TRY IT:
Word for word, reproduce each line of the data below, omitting every image.

*** Opening of INPUT DATA ***

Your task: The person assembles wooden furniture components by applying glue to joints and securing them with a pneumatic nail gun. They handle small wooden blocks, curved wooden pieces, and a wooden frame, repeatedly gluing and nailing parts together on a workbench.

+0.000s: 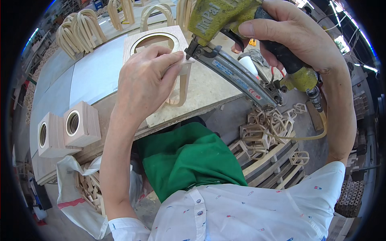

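My right hand is closed around the dark grip of a yellow-green air nail gun, its fingers near the trigger. The gun's nose points at the right corner of a square wooden board with a large round hole. Whether the nose touches the wood, I cannot tell. Beside that corner, my left hand pinches the board's near edge, thumb and fingers close to the nose. Under the board stands a bent wooden frame, partly hidden by my left hand.
Two stacks of holed square boards stand at the table's left edge. Bent wooden arches line the far side. A sack of offcuts sits below left. Small wooden frames lie piled at right, near the gun's air hose.
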Motion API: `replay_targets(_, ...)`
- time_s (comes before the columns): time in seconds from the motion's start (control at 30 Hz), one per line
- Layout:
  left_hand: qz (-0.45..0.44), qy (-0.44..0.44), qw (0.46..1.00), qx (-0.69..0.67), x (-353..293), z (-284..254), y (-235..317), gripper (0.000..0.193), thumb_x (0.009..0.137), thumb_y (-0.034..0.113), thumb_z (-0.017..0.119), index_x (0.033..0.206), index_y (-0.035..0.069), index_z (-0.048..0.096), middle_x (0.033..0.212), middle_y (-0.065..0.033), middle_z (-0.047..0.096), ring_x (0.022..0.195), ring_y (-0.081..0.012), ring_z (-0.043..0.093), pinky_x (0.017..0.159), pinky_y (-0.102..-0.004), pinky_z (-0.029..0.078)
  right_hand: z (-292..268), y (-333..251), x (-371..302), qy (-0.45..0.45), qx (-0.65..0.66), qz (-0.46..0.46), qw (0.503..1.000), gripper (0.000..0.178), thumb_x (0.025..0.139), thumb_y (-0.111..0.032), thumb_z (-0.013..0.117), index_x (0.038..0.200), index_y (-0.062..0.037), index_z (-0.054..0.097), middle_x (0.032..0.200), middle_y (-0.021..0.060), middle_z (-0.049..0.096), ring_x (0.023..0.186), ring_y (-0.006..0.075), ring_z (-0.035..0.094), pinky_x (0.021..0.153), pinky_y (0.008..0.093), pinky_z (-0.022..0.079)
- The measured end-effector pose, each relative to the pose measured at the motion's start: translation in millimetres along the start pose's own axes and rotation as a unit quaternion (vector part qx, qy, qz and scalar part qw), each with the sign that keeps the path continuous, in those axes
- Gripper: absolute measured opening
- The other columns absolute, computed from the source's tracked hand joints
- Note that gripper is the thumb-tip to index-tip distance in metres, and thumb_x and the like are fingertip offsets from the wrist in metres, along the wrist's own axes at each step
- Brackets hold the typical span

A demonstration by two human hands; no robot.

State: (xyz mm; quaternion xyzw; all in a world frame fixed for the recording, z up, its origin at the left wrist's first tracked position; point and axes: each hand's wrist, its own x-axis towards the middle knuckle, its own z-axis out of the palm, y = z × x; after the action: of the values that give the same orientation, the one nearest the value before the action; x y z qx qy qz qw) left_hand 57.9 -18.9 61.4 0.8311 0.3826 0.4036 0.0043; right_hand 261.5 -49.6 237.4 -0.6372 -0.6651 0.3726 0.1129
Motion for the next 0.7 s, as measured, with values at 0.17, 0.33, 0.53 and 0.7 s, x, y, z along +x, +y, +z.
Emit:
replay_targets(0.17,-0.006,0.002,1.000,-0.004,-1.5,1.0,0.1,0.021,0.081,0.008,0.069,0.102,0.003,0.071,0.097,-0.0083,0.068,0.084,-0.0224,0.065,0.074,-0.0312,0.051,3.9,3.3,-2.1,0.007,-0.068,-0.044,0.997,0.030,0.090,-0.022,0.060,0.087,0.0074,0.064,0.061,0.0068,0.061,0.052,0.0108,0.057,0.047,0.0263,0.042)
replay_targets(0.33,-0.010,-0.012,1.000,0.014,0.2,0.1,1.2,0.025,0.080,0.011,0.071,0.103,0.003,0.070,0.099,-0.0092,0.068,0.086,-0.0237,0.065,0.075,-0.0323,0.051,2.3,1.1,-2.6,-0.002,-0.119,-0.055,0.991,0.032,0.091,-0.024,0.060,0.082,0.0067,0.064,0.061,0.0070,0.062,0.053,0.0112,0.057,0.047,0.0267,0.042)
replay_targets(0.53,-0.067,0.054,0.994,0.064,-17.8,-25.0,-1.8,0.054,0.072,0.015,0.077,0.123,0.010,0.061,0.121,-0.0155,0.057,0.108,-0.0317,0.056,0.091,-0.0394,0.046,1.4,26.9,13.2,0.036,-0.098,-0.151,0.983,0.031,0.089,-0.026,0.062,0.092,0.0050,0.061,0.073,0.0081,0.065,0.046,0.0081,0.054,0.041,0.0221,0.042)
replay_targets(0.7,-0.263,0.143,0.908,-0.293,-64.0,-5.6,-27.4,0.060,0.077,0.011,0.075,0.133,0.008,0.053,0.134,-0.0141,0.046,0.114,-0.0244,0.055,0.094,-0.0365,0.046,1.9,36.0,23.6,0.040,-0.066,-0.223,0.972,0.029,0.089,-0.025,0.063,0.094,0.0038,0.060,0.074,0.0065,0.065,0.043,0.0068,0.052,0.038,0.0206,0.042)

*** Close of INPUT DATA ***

ANSWER SECTION:
Your task: The person assembles wooden furniture components by applying glue to joints and securing them with a pneumatic nail gun. They handle small wooden blocks, curved wooden pieces, and a wooden frame, repeatedly gluing and nailing parts together on a workbench.

+0.000s: 

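My right hand is closed around the dark grip of a yellow-green air nail gun, its fingers near the trigger. The gun's nose points at the right corner of a square wooden board with a large round hole. Whether the nose touches the wood, I cannot tell. Beside that corner, my left hand pinches the board's near edge, thumb and fingers close to the nose. Under the board stands a bent wooden frame, partly hidden by my left hand.
Two stacks of holed square boards stand at the table's left edge. Bent wooden arches line the far side. A sack of offcuts sits below left. Small wooden frames lie piled at right, near the gun's air hose.
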Motion API: `replay_targets(_, ...)`
- time_s (comes before the columns): time in seconds from the motion's start (control at 30 Hz), one per line
- Layout:
  left_hand: qz (-0.45..0.44), qy (-0.44..0.44), qw (0.46..1.00), qx (-0.69..0.67), x (-353..293), z (-284..254), y (-235..317), gripper (0.000..0.193), thumb_x (0.009..0.137), thumb_y (-0.034..0.113), thumb_z (-0.017..0.119), index_x (0.033..0.206), index_y (-0.035..0.069), index_z (-0.048..0.096), middle_x (0.033..0.212), middle_y (-0.065..0.033), middle_z (-0.047..0.096), ring_x (0.022..0.195), ring_y (-0.081..0.012), ring_z (-0.043..0.093), pinky_x (0.017..0.159), pinky_y (-0.102..-0.004), pinky_z (-0.029..0.078)
  right_hand: z (-292..268), y (-333..251), x (-371..302), qy (-0.45..0.45), qx (-0.65..0.66), qz (-0.46..0.46), qw (0.503..1.000), gripper (0.000..0.178), thumb_x (0.025..0.139), thumb_y (-0.111..0.032), thumb_z (-0.013..0.117), index_x (0.038..0.200), index_y (-0.062..0.037), index_z (-0.054..0.097), middle_x (0.032..0.200), middle_y (-0.021..0.060), middle_z (-0.049..0.096), ring_x (0.023..0.186), ring_y (-0.006..0.075), ring_z (-0.035..0.094), pinky_x (0.021..0.153), pinky_y (0.008..0.093), pinky_z (-0.022..0.079)
- The measured end-effector pose, each relative to the pose measured at the motion's start: translation in millimetres along the start pose's own axes and rotation as a unit quaternion (vector part qx, qy, qz and scalar part qw), each with the sign that keeps the path continuous, in those axes
- Gripper: absolute measured opening
- The other columns absolute, computed from the source's tracked hand joints
- Note that gripper is the thumb-tip to index-tip distance in metres, and thumb_x and the like are fingertip offsets from the wrist in metres, along the wrist's own axes at each step
- Brackets hold the typical span

A demonstration by two human hands; no robot.

State: (xyz mm; quaternion xyzw; all in a world frame fixed for the recording, z up, its origin at the left wrist's first tracked position; point and axes: each hand's wrist, its own x-axis towards the middle knuckle, its own z-axis out of the palm, y = z × x; after the action: of the values that give the same orientation, the one nearest the value before the action; x y z qx qy qz qw) left_hand 57.9 -18.9 61.4 0.8311 0.3826 0.4036 0.0043; right_hand 261.5 -49.6 237.4 -0.6372 -0.6651 0.3726 0.1129
Motion for the next 0.7 s, as measured, with values at 0.17, 0.33, 0.53 and 0.7 s, x, y, z along +x, +y, +z.
Emit:
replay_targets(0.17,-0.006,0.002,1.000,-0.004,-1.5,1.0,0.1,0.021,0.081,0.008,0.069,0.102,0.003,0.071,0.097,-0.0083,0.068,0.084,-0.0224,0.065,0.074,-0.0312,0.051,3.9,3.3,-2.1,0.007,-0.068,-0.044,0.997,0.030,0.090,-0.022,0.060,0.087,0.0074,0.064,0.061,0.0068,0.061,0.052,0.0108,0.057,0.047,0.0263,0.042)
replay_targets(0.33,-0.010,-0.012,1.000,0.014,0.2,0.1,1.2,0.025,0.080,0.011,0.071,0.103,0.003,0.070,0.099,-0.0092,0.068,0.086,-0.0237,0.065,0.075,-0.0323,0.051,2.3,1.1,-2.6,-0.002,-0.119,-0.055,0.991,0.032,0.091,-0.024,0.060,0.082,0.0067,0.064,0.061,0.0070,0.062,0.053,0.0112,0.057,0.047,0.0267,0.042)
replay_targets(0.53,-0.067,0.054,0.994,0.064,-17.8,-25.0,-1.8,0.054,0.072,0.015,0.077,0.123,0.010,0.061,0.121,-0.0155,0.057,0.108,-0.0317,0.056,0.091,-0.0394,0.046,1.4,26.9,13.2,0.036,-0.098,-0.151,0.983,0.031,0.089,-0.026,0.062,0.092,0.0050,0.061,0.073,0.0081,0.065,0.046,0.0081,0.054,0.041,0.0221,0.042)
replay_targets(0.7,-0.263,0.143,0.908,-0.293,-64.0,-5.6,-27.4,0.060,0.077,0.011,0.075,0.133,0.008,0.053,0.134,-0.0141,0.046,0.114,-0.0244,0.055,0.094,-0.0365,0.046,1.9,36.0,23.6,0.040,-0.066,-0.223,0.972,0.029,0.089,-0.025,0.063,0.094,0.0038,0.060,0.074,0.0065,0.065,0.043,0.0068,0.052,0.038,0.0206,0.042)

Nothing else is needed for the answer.